In how many lines of the data below does the word "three" appear? Reply with the number and nothing more.

[Dataset excerpts]
--------------------
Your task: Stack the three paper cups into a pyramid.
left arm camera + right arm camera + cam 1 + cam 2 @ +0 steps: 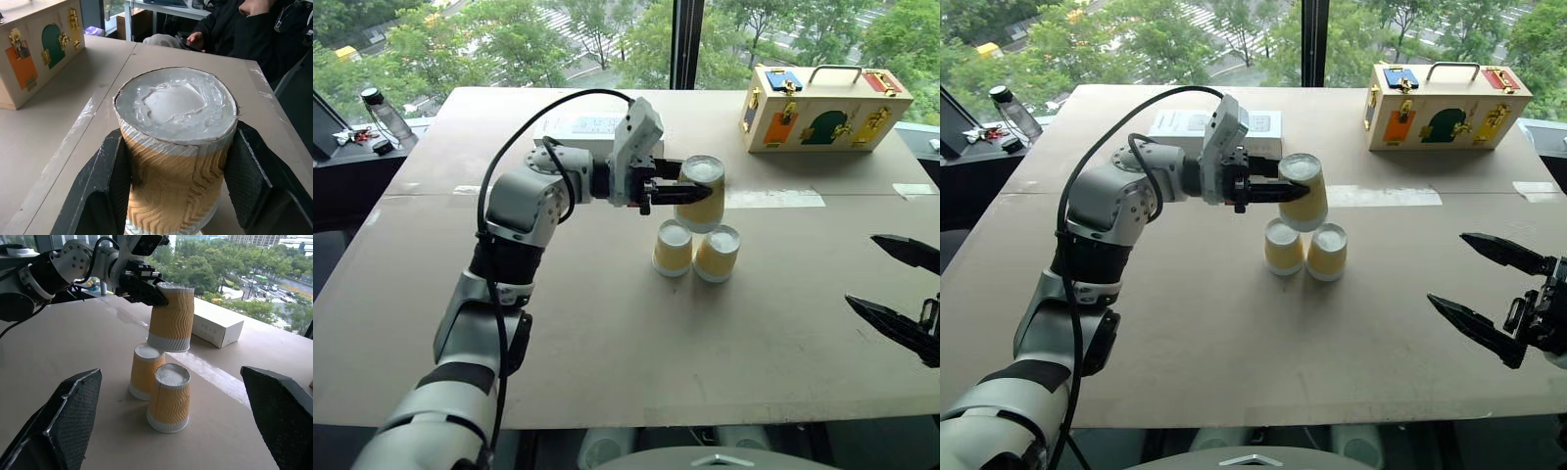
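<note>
Our left tool point(677, 193) pinches the top cup point(702, 192), upside down, just above two inverted cups point(693, 250) standing side by side on the desk point(607, 333); our right tool point(1489, 294) is spread, well apart.

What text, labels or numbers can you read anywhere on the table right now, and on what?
None can be read.
White box: faint grey print on its top, too blurred to read.
Wooden latch case: coloured panels and brass latches, no words visible.
Paper cups, the held one and the two standing: ribbed sides, no print.
</note>
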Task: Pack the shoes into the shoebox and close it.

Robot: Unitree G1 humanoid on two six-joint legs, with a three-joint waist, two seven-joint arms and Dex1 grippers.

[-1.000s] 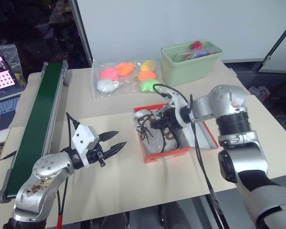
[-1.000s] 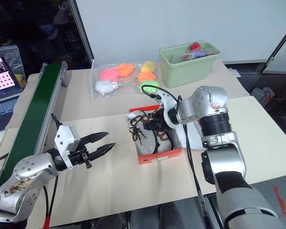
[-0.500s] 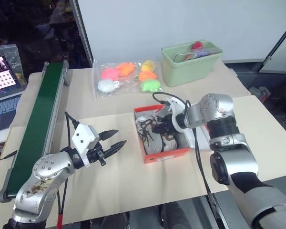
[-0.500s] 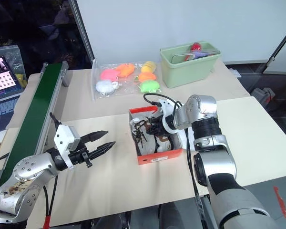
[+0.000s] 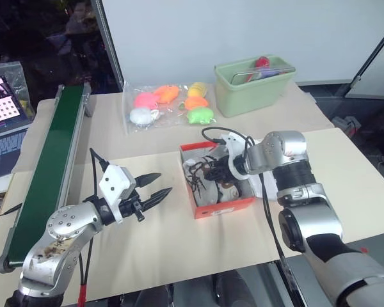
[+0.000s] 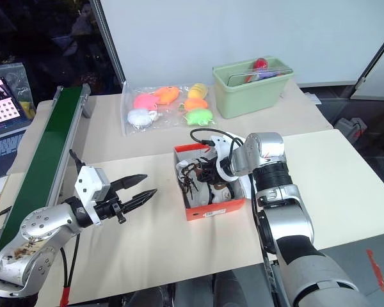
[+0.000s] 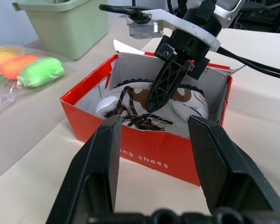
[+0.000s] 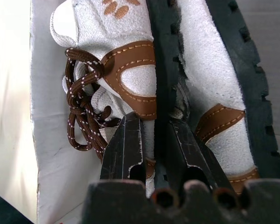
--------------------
ANSWER BOX >>
2